Rupert Murdoch bought The Wall Street Journal two years ago this weekend, writes David Carr in this week’s Media Equation column, and despite the distress of “journalism church ladies,” everything is, in all the obvious ways, sort of OK-ish. Carr seems to say that Murdoch did not unleash hell: just a less analytical, more politicized paper.
Murdoch’s impact at the Journal was felt quickly, starting with the change of location. (He moved the Journal‘s offices from its historic downtown location to News Corp. headquarters in Midtown.) As John Koblin reported in early 2008, staff reaction wasn’t driven so much by sentimental attachment to the Financial District so much as concern over what it meant to occupy office space in Murdoch’s empire:
“Now we’re going to be a few floors away from Rupert and that’ll be different—he can just walk down to the newsroom if he wants and decree whatever,” said one reporter. “Whereas down here, yes, the acquisition went through, but you don’t really feel a presence. We’re still a little island down here. When we get up there, it’ll really set in that he owns us.”
“I’ve never been there, but I’m imagining big pictures of Bill O’Reilly in the lobby,” said another.
As the physical situation has become more News Corpy, so, in subtle ways, has the coverage. Charlie Kaiser recently noted, for example, the late insertion of a paragraph into the Journal‘s Ted Kennedy obit that quoted Rush Limbaugh criticizing the “slobbering media coverage” of Kennedy.

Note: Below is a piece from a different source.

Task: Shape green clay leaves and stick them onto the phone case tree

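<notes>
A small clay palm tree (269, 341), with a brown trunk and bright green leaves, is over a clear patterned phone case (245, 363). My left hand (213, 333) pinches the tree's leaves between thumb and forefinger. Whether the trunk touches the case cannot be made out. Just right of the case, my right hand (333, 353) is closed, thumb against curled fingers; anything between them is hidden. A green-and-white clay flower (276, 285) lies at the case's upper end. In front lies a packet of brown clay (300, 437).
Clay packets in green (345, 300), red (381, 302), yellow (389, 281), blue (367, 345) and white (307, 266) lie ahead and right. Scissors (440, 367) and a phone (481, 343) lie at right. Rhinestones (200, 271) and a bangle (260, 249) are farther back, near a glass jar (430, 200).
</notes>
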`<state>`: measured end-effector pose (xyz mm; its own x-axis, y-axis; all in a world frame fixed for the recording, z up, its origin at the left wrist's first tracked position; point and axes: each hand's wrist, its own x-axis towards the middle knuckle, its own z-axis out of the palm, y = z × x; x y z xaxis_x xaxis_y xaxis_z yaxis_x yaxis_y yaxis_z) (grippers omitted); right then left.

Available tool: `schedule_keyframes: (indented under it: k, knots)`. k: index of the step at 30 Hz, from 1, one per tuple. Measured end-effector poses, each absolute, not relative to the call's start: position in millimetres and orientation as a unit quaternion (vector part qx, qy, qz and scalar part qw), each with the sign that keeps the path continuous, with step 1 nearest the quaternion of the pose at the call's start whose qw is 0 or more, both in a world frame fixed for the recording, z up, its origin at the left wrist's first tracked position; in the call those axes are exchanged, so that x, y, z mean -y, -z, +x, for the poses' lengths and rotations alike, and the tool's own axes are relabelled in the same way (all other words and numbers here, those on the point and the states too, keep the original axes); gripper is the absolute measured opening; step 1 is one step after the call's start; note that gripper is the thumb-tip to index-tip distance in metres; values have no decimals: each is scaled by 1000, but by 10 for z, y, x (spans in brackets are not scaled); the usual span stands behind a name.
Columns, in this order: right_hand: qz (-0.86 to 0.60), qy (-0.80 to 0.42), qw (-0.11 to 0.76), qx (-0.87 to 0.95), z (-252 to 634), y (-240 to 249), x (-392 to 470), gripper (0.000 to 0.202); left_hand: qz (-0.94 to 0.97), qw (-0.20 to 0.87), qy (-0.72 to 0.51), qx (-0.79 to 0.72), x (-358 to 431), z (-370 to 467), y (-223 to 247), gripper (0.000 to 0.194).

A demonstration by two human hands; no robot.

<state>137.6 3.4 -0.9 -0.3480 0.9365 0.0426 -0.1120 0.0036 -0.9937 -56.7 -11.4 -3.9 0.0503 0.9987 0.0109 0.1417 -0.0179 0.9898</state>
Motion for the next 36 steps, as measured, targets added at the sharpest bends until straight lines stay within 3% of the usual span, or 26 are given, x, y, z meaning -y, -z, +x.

But from a consumer perspective, the ideological stuff is maybe a little beside the point. At the most basic level, Murdoch simply wants The Journal to win on his terms, starting with his dream of toppling The Times (and maybe rendering ownership of the money-losing The New York Post superfluous, for his purposes), and what he’s doing is consistent with that.
The Observer wrote on the eve of the sale:
To Mr. Murdoch, The New York Times represents exhibit A in his case that the mainstream—that is, the non-Murdoch-owned—media ignores a certain viewpoint: namely, that particular blend of conservative populism, tabloid exuberance and capitalist cheerleading with which he has rewritten the rules of the news business. Now Mr. Murdoch, 76, is gearing up to use The Wall Street Journal to further that viewpoint—and in the process, knock The Times off its pedestal.
So no, actually, he hasn’t made the Journal into The Sun. He’s made it into something different from what it was, and maybe more competitive with the The Times, and, as a former Journal staffer told Carr, “much more ordinary.”
Which, apparently, is just what Murdoch needs in his portfolio at the moment.